• Requirement: The data are to be restated in full, exactly as presented.
☆ ☆ ☆ ☆ ☆ ☆ ☆
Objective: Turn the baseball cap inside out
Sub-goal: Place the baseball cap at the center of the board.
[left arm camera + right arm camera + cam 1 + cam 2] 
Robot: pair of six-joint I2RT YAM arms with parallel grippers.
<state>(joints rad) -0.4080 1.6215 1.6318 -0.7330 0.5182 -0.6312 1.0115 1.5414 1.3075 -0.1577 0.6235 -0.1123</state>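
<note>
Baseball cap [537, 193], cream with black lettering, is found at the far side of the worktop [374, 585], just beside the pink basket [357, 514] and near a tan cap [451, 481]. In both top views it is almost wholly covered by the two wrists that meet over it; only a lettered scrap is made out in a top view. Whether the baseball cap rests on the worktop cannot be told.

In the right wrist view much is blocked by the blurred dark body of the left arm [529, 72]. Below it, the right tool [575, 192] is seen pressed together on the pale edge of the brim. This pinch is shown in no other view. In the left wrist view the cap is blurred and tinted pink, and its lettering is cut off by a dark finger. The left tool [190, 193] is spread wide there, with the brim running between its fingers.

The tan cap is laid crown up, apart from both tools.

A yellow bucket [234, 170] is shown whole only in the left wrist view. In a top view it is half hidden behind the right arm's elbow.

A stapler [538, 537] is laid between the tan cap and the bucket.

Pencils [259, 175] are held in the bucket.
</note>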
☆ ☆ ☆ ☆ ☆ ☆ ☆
• Exercise response:
Objective: Turn the baseball cap inside out
Sub-goal: Place the baseball cap at the center of the board.
[left arm camera + right arm camera + cam 1 + cam 2] 
Robot: pair of six-joint I2RT YAM arms with parallel grippers.
<state>(joints rad) -0.4080 1.6215 1.6318 -0.7330 0.5182 -0.6312 1.0115 1.5414 1.3075 -0.1577 0.6235 -0.1123</state>
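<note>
Baseball cap [537, 193], cream with black lettering, is found at the far side of the worktop [374, 585], just beside the pink basket [357, 514] and near a tan cap [451, 481]. In both top views it is almost wholly covered by the two wrists that meet over it; only a lettered scrap is made out in a top view. Whether the baseball cap rests on the worktop cannot be told.

In the right wrist view much is blocked by the blurred dark body of the left arm [529, 72]. Below it, the right tool [575, 192] is seen pressed together on the pale edge of the brim. This pinch is shown in no other view. In the left wrist view the cap is blurred and tinted pink, and its lettering is cut off by a dark finger. The left tool [190, 193] is spread wide there, with the brim running between its fingers.

The tan cap is laid crown up, apart from both tools.

A yellow bucket [234, 170] is shown whole only in the left wrist view. In a top view it is half hidden behind the right arm's elbow.

A stapler [538, 537] is laid between the tan cap and the bucket.

Pencils [259, 175] are held in the bucket.
</note>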

The full output has already been given.